15 De heidenen zijn gezonken in de groeve, die zij gemaakt hadden; hunlieder voet is gevangen in het net, dat zij verborgen hadden.
Y schal `be fulli ioyeful in thin helthe; hethene men ben fast set in the perisching, which thei maden. In this snare, which thei hidden, the foot of hem is kauyt.
16 De HEERE is bekend geworden; Hij heeft recht gedaan; de goddeloze is verstrikt in het werk zijner handen! (Higgajon, Sela)
The Lord makynge domes schal be knowun; the synnere is takun in the werkis of hise hondis.

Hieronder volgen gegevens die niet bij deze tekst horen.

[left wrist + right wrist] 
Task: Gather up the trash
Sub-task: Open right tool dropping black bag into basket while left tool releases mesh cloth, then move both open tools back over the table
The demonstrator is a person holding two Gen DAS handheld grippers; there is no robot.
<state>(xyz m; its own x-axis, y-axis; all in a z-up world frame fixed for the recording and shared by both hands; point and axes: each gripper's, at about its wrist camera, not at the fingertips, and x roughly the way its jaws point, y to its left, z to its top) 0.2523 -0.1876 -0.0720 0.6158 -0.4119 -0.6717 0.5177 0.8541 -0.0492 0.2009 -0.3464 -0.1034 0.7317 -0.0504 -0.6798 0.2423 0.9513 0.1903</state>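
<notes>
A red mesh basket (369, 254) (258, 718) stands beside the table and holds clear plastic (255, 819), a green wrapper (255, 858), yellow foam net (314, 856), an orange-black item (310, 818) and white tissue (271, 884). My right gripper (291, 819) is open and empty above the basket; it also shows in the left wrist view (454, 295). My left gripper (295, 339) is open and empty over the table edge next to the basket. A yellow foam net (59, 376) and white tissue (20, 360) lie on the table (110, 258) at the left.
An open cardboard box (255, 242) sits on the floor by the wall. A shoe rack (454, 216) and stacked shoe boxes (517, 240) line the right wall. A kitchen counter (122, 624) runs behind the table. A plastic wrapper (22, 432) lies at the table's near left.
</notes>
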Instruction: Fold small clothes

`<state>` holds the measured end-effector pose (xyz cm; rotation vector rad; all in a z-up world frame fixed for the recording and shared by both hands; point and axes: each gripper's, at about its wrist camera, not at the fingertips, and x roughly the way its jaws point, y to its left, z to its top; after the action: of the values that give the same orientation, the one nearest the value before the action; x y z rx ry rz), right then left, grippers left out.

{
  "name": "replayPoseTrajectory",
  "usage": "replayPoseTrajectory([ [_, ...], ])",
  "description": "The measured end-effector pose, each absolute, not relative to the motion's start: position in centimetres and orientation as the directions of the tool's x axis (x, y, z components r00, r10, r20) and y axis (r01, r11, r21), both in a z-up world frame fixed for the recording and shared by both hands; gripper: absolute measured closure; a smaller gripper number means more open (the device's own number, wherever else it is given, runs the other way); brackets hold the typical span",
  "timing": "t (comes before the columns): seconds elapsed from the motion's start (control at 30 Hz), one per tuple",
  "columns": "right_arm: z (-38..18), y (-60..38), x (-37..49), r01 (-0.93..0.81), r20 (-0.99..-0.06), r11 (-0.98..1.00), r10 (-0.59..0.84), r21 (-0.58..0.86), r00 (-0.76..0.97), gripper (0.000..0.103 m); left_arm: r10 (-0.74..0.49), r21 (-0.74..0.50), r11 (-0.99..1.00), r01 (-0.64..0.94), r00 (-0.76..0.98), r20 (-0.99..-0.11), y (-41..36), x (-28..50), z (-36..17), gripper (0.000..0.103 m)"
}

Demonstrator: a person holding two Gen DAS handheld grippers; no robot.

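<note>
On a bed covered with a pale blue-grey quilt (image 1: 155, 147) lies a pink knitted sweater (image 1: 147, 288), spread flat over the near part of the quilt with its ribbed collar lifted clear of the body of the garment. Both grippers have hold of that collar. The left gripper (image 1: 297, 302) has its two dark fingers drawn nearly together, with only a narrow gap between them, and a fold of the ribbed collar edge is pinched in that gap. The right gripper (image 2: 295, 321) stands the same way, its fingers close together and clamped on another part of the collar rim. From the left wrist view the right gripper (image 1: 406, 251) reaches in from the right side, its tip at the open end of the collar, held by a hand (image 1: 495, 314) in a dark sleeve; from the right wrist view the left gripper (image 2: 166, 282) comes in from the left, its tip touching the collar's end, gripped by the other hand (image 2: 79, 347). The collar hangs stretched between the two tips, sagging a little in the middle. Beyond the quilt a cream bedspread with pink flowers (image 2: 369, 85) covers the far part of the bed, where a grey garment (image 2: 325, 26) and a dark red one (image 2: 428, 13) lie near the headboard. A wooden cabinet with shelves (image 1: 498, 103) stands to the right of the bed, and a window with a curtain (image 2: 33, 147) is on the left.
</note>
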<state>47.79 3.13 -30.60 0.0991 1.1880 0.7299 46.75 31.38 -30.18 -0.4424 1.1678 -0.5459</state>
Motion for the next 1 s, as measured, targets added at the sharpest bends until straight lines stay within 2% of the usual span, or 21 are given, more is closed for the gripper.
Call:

17 De goddelozen zullen terugkeren, naar de hel toe, alle godvergetende heidenen. (Sheol )
Synneris be turned togidere in to helle; alle folkis, that foryeten God. (Sheol )
18 Want de nooddruftige zal niet voor altoos vergeten worden, noch de verwachting der ellendigen in eeuwigheid verloren zijn.
For the foryetyng of a pore man schal not be in to the ende; the pacience of pore men schal not perische in to the ende.
19 Sta op, HEERE, laat de mens zich niet versterken; laat de heidenen voor Uw aangezicht geoordeeld worden.
Lord, rise thou vp, a man be not coumfortid; folkis be demyd in thi siyt.
20 O HEERE! jaag hun vreze aan; laat de heidenen weten, dat zij mensen zijn. (Sela)
Lord, ordeine thou a lawe makere on hem; wite folkis, that thei ben men.